Die „interaktive Stadt" (Rötzer, 1995) der Zukunft ist nicht mehr an bestimmte Orte gebunden, verliert also in der Multimedia-Welt des "global village" mehr und mehr ihre ursprüngliche Funktion als Zentrum, zumindest nach einer gängigen These der neueren Kommunikations- und Wirtschaftstheorie. Entgegen dieser Ansicht vertritt Saskia Sassen, Professorin für Stadtplanung an der Columbia Universität in New York, die Auffassung, daß die größeren Städte als Schnittstellen jeweils spezifischer Aktivitäten und Funktionen heute sogar an Bedeutung gewinnen. Den Großstädten komme sogar eine neue strategische Rolle zu, denn die Herausbildung eines globalen Wirtschaftssystems erfordert "zentrale Orte, an denen die' Globalisierung realisiert wird". Die Autorin begreift zwar die Stadt als einen Schauplatz globaler Prozesse, in dem sich Städte z. B. New York, Tokio, London, Hongkong, Miami (u. a.) - längst zu transnationalen Markt-, Räumen" entwickelt haben. Daraus ergibt sich für Sassen eine neue Geographie von Zentralität und Marginalität, in der Großstädte nicht mehr länger Untereinheiten ihrer jeweiligen Nationalstaaten sind. Die Stadtplanerin beschäftigt sich mit der ganzen Bandbreite an Aktivitäten und organisatorischen Arrangements, die für die Durchsetzung und Aufrechterhaltung eines globalen Netzes von Fabriken, Dienstleistungen und Märkten unerläßlich sind. Als postindustrielle Produktionsstandorte geben Städte den Blick frei auf Aspekte der wirtschaftlichen Konzentration und Macht. Am Beispiel von Miami, Toronto und Sidney veranschaulicht die Urbanistikexpertin die Entwicklung und Dynamik der Global Cities sehr anschaulich. Durch die sich abzeichnenden Entwicklungen rücken aber auch die damit einhergehenden neuen sozialen Ordnungen und Ungleichheiten in den Blick.

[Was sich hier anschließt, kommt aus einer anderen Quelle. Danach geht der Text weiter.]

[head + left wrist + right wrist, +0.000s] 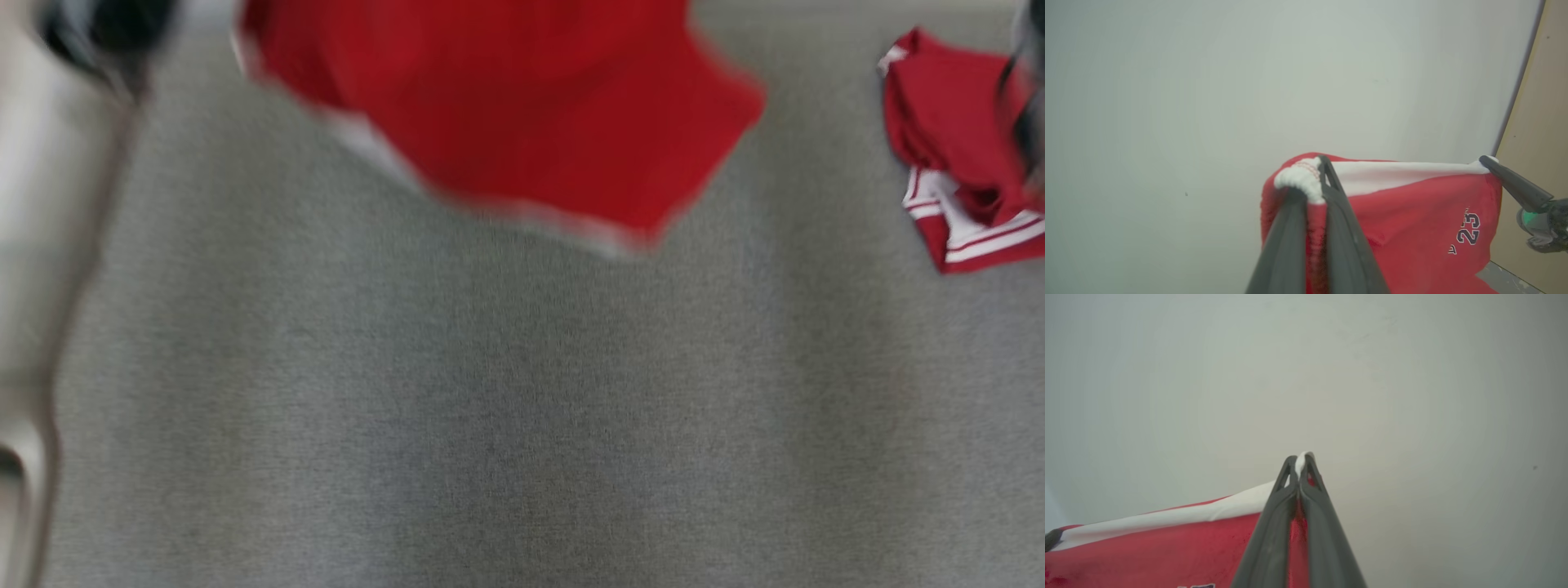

Speziell im Dienstleistungs- und Finanzgewerbe sieht die Autorin eine Zunahme der Einkommens- und Beschäftigungsunterschiede und verweist nachdrücklich auf die Bedeutung oft ausgeblendeter Sektoren, "die weitgehend auf die Arbeit von Frauen, Immigranten und - im Fall der amerikanischen Großstädte - von Afro-Amerikanern und Latinos beruhen" und dementsprechend neue Muster sozialer Ungleichheiten und Alltagskulturen ausbilden. Vom Ende der Metropolen kann also keine Rede sein.  A. A.

Sassen, Saskia: Metropolen des Weltmarkts. Die neue Rolle der Global Cities. Frankfurt/M. (u.a.): Campus-Verl., 1996. 788 S.